Tokugen Numataka stared out his window and paced like a caged animal. He had not yet heard from his contact, North Dakota. Damn Americans! No sense of punctuality!
He would have called North Dakota himself, but he didn’t have a phone number for him. Numataka hated doing business this way—with someone else in control.
The thought had crossed Numataka’s mind from the beginning that the calls from North Dakota could be a hoax—a Japanese competitor playing him for the fool. Now the old doubts were coming back. Numataka decided he needed more information.
He burst from his office and took a left down Numatech’s main hallway. His employees bowed reverently as he stormed past. Numataka knew better than to believe they actually loved him—bowing was a courtesy Japanese employees offered even the most ruthless of bosses.
Numataka went directly to the company’s main switchboard.

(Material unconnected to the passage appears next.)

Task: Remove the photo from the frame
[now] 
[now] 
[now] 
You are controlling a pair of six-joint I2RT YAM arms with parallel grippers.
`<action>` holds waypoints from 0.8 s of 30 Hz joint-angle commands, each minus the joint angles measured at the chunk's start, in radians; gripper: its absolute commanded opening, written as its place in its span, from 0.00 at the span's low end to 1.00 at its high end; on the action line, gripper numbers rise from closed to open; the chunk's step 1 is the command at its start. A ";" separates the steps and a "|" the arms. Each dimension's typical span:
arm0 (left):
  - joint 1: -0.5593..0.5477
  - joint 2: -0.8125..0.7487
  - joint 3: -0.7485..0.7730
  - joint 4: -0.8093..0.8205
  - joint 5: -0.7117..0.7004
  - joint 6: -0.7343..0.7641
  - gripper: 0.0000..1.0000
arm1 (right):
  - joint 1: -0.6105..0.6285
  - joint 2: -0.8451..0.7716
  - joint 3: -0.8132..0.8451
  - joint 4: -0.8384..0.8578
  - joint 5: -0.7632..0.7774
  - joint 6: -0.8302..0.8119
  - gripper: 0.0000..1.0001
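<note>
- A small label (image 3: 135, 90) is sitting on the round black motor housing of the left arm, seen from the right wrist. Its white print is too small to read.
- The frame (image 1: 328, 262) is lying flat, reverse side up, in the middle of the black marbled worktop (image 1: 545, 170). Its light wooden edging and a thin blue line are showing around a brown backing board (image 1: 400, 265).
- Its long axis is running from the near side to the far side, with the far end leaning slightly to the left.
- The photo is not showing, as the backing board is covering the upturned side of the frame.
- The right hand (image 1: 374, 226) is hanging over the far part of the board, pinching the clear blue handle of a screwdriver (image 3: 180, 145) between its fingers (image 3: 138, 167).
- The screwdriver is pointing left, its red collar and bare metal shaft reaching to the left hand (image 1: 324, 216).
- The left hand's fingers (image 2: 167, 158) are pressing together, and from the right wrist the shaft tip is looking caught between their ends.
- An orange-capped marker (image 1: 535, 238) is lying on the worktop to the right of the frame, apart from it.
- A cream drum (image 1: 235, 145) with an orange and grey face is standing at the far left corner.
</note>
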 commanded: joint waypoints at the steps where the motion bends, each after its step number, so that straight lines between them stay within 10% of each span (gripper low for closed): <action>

All calls were handled by a single operator on a Corenco 2000, twelve-line switchboard terminal. The woman was busy but stood and bowed as Numataka entered.
“Sit down,” he snapped.
She obeyed.
“I received a call at four forty-five on my personal line today. Can you tell me where it came from?” Numataka kicked himself for not having done this earlier.

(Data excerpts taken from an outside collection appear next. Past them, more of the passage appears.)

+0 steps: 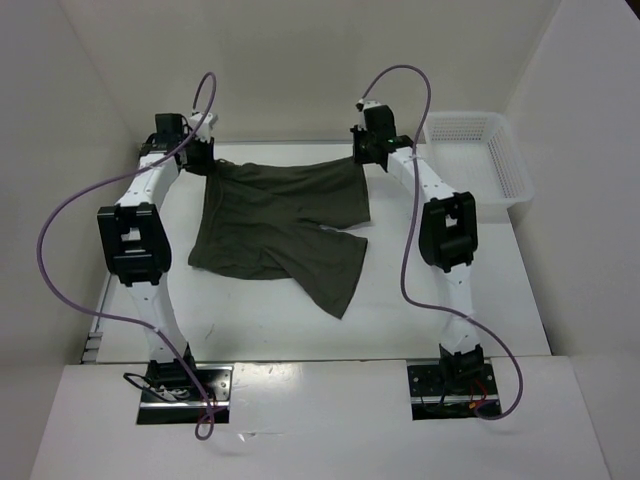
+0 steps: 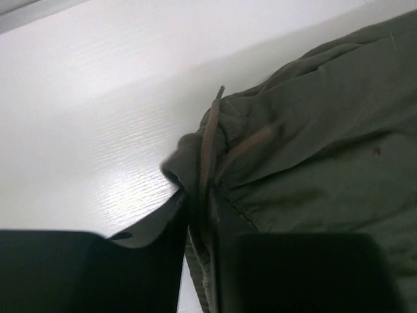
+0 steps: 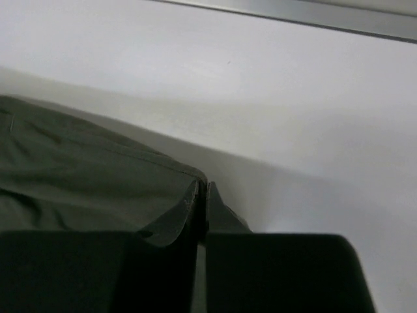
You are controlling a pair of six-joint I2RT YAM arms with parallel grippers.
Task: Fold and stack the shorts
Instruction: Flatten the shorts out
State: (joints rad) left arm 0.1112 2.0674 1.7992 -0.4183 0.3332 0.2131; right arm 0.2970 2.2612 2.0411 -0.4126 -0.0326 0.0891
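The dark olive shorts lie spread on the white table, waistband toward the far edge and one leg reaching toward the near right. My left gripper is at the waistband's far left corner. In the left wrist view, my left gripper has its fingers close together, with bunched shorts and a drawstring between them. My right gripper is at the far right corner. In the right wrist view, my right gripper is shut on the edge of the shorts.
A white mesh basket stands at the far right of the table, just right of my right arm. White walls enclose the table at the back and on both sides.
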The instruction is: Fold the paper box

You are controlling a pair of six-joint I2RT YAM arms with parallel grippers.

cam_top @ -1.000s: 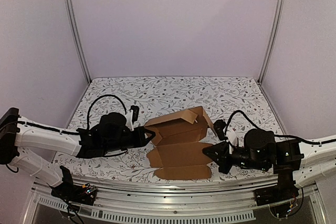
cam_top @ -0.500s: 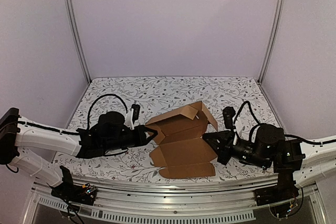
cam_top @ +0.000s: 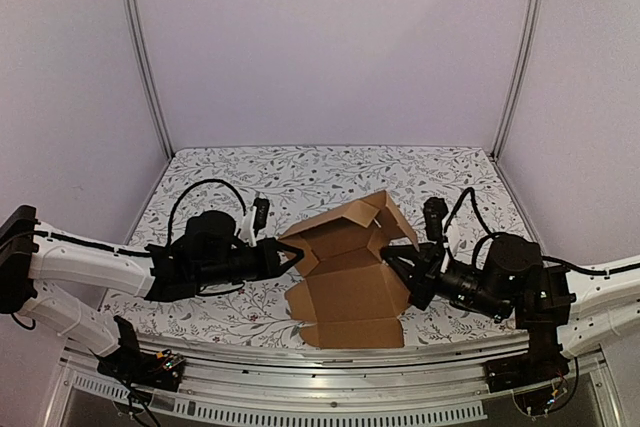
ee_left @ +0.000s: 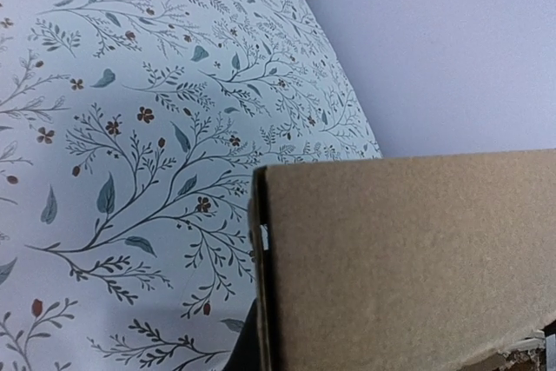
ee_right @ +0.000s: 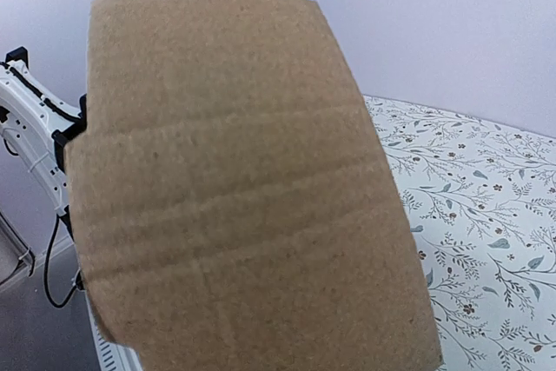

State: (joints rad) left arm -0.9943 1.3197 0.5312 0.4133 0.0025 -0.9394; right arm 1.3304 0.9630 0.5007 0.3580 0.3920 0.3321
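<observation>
The paper box (cam_top: 345,287) is a brown cardboard sheet, partly folded, lying in the middle of the table with its back panels raised. My left gripper (cam_top: 292,255) is shut on the box's left flap. In the left wrist view that flap (ee_left: 408,258) shows edge-on and fills the lower right. My right gripper (cam_top: 396,269) is shut and pressed against the raised right flap. That flap (ee_right: 234,197) faces the right wrist camera flat-on and hides the fingers.
The table carries a white cloth with a floral print (cam_top: 330,172), closed in by lilac walls and metal posts (cam_top: 140,47). A metal rail (cam_top: 320,367) runs along the near edge. The left arm (ee_right: 26,119) shows behind the flap in the right wrist view.
My right gripper has moved left and up against the box, and the right flap has risen. The box's front panel has shifted slightly. The left gripper has barely moved.
</observation>
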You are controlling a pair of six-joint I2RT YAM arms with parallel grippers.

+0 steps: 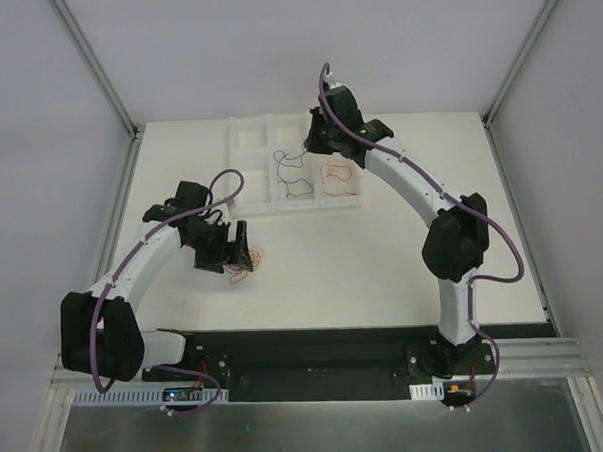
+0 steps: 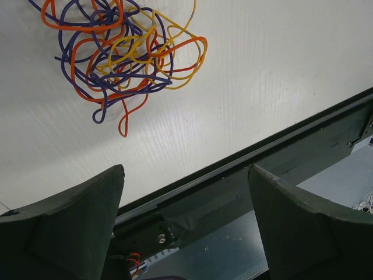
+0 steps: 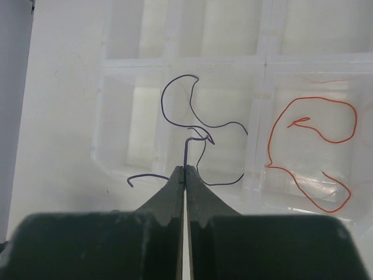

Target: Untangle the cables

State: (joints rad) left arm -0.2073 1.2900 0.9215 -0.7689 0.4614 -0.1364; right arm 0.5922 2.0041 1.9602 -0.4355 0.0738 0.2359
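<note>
A clear, compartmented tray (image 1: 250,138) sits against the far edge of the tabletop, about midway along it. One compartment in its near row holds a single dark purple cable (image 3: 192,125). The next compartment toward the right edge holds a single red-orange cable (image 3: 315,146).

The purple cable sprawls in open curls with no clear long axis. A short stretch rises straight up between the fingertips of the right gripper (image 3: 185,169), which is pinched tight on it. One free end reaches toward the tray wall, though I cannot tell whether it crosses it. The red-orange cable lies in a loose S and touches nothing else.

The rest of the cables (image 2: 122,52) form a roundish knot of orange, purple and yellow loops on the bare table (image 1: 383,262), left of centre and somewhat toward the near edge. The knot has no long axis. Two loose ends, one orange and one purple, trail out of it toward the left gripper (image 2: 186,169). That gripper hangs just beside the knot with its fingers spread wide and nothing between them.
</note>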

The operator swallowed nervously. “We don’t have caller identification on this machine, sir. But I can contact the phone company. I’m sure they can help.”
Numataka had no doubt the phone company could help. In this digital age, privacy had become a thing of the past; there was a record of everything. Phone companies could tell you exactly who had called you and how long you’d spoken.
“Do it,” he commanded. “Let me know what you find out.”
Susan sat alone in Node 3, waiting for her tracer. Hale had decided to step outside and get some air—a decision for which she was grateful. Oddly, however, the solitude in Node 3 provided little asylum. Susan found herself struggling with the new connection between Tankado and Hale.
“Who will guard the guards?” she said to herself. Quis custodiet ipsos custodes. The words kept circling in her head. Susan forced them from her mind.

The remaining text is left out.